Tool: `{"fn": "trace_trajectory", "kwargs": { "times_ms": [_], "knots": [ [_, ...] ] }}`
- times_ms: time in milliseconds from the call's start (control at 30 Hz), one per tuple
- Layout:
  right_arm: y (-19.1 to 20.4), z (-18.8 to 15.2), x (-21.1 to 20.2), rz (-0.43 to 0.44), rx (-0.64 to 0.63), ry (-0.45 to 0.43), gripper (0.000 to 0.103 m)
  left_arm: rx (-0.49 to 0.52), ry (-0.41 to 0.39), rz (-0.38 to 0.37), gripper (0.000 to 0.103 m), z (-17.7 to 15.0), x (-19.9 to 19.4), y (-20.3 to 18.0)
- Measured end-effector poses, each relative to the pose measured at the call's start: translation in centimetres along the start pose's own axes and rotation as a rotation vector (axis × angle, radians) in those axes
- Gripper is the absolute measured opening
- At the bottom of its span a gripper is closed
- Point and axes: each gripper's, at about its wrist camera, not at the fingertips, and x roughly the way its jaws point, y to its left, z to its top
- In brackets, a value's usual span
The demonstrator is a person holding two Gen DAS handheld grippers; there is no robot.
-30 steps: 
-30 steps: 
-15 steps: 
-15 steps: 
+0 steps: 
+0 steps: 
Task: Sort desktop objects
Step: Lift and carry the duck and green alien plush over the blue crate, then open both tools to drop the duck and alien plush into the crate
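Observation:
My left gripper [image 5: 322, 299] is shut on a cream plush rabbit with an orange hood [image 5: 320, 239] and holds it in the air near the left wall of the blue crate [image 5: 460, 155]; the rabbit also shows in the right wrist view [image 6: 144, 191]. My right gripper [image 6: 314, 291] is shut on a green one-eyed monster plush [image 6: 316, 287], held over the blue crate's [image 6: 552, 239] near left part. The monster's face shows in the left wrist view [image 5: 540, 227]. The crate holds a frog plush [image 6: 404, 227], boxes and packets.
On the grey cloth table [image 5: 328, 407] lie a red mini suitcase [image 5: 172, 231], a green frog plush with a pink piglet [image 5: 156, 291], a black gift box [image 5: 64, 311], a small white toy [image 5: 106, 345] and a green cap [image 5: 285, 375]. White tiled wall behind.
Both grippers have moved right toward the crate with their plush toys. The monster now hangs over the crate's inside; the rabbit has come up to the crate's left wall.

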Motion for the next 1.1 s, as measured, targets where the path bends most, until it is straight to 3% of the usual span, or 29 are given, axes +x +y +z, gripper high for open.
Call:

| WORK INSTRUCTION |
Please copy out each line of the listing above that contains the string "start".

| EXERCISE RESULT |
- times_ms: time in milliseconds from the call's start (control at 30 Hz), one per tuple
- Measured end-effector poses, each relative to the pose measured at the call's start: translation in centimetres along the start pose's own axes and rotation as a rotation vector (axis × angle, radians) in those axes

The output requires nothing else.